▸ **Exercise requirements**: Going down the data below, set down exactly the line with "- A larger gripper" and each line after it through the line with "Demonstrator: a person"; no other lines.

[Stored data]

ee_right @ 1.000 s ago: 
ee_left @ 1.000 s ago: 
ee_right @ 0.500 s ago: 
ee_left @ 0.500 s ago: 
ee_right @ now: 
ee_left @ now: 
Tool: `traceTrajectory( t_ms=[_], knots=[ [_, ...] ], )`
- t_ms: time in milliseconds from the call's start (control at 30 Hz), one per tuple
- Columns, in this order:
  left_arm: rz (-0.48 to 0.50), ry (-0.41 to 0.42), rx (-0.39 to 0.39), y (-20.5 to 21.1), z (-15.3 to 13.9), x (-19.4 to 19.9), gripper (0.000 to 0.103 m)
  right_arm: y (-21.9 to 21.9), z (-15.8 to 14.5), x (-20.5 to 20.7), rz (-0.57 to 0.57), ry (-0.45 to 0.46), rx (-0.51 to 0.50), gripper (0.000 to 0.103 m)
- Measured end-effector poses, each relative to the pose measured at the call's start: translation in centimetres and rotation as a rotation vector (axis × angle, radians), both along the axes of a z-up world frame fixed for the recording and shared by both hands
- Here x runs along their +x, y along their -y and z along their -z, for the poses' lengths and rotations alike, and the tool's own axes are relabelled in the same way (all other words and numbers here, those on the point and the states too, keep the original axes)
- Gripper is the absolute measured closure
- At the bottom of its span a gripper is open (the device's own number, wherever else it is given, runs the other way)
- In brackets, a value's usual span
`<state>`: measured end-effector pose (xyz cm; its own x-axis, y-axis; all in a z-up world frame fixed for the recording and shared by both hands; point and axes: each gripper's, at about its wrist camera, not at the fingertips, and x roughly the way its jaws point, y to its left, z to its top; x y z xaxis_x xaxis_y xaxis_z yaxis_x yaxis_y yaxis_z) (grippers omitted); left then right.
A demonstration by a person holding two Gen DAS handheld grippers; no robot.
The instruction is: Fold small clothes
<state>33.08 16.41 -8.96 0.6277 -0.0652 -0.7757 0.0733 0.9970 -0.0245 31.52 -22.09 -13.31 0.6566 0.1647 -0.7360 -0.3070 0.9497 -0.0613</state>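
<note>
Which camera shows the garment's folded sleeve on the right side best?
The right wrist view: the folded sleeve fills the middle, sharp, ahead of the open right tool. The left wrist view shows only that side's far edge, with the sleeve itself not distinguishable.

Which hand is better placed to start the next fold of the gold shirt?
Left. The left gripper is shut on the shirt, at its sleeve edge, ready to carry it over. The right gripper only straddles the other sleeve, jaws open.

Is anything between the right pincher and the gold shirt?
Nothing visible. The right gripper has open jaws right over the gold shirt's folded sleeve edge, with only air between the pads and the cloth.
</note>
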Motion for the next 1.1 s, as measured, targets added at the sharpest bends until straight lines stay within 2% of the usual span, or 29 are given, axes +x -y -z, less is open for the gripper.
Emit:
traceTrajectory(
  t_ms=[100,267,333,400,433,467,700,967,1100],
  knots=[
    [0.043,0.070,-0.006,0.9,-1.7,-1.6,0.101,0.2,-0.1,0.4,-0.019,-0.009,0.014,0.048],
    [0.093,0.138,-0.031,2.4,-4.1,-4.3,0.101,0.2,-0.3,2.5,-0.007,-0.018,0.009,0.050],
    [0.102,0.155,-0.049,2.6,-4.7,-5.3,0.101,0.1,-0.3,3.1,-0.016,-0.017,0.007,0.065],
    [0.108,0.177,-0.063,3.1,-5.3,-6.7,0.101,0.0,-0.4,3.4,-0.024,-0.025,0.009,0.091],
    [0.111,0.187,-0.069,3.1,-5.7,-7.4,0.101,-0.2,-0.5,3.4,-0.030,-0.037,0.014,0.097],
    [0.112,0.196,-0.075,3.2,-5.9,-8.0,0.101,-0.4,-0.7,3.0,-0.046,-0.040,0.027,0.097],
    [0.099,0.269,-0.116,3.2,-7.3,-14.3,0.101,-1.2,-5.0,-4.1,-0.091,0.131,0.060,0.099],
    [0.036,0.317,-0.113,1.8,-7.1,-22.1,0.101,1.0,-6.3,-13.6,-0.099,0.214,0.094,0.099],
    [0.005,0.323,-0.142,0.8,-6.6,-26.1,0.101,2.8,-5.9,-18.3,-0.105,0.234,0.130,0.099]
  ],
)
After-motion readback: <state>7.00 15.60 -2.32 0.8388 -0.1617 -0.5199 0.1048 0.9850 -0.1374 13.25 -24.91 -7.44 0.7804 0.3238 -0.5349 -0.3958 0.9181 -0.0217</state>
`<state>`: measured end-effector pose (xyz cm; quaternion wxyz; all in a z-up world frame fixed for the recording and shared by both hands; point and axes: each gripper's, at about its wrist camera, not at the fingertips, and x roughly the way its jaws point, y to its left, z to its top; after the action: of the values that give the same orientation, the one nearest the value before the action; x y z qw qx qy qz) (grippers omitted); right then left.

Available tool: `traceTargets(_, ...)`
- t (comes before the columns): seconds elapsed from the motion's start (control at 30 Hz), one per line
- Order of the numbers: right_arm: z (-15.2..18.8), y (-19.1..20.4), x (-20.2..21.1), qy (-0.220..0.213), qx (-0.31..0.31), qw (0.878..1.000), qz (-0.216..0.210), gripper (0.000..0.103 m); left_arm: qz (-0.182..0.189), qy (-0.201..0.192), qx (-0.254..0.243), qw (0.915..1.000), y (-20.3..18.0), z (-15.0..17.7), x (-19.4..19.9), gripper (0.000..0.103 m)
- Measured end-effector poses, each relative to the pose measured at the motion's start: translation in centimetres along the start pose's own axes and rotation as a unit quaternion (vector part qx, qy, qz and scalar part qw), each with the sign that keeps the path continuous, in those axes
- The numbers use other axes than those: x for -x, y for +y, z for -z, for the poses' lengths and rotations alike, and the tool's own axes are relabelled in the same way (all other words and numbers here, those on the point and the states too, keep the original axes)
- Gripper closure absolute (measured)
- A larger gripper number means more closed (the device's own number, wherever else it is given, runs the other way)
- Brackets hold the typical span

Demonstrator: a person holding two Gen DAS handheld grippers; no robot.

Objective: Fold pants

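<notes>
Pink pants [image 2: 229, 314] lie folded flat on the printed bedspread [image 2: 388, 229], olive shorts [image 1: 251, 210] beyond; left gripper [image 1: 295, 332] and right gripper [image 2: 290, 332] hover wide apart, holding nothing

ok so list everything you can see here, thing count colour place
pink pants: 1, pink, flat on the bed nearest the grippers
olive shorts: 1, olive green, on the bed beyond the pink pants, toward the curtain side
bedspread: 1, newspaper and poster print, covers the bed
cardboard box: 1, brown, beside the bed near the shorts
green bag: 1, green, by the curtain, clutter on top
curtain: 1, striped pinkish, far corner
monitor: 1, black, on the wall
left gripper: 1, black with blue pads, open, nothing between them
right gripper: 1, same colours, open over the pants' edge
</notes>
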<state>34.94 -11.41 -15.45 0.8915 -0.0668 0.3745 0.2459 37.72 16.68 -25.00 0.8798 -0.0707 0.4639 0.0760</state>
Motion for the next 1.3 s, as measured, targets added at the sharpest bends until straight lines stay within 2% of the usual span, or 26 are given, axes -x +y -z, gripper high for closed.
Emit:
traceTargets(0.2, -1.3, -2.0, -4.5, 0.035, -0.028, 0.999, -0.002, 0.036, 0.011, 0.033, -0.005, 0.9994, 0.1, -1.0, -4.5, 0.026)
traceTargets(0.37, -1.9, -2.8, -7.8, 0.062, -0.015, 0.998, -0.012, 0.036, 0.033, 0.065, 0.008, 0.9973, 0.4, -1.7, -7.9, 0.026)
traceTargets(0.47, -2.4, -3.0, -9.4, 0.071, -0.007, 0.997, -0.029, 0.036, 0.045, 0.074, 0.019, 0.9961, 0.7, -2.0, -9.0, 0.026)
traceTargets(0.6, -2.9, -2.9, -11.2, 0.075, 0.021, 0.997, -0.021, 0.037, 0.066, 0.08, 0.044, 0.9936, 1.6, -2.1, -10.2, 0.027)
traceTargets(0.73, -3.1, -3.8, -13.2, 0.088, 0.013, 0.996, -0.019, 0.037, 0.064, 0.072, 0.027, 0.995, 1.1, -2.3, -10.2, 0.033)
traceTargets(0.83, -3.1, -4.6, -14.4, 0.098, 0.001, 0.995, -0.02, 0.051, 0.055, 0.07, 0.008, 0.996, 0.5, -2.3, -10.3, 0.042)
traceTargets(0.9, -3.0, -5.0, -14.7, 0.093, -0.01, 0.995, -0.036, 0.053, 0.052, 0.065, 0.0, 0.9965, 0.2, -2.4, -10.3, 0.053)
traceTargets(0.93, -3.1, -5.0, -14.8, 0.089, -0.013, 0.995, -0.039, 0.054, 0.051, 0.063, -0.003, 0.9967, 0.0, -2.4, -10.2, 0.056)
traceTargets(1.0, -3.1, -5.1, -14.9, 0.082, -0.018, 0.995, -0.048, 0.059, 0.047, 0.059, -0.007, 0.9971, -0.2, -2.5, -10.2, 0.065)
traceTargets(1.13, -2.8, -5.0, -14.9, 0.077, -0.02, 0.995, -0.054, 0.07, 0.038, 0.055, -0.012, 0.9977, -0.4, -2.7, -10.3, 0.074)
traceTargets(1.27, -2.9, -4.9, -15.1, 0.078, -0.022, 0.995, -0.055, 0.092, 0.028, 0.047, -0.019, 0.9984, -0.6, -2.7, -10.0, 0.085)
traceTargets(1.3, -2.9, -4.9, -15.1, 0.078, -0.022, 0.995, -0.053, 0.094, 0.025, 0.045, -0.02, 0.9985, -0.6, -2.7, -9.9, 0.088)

▸ **Task output**:
- A larger gripper number means more closed (the device's own number, wherever else it is given, runs the other way)
- Brackets hold the typical span

Demonstrator: a person holding two Gen DAS handheld grippers; no robot.

There is nothing more to this exercise.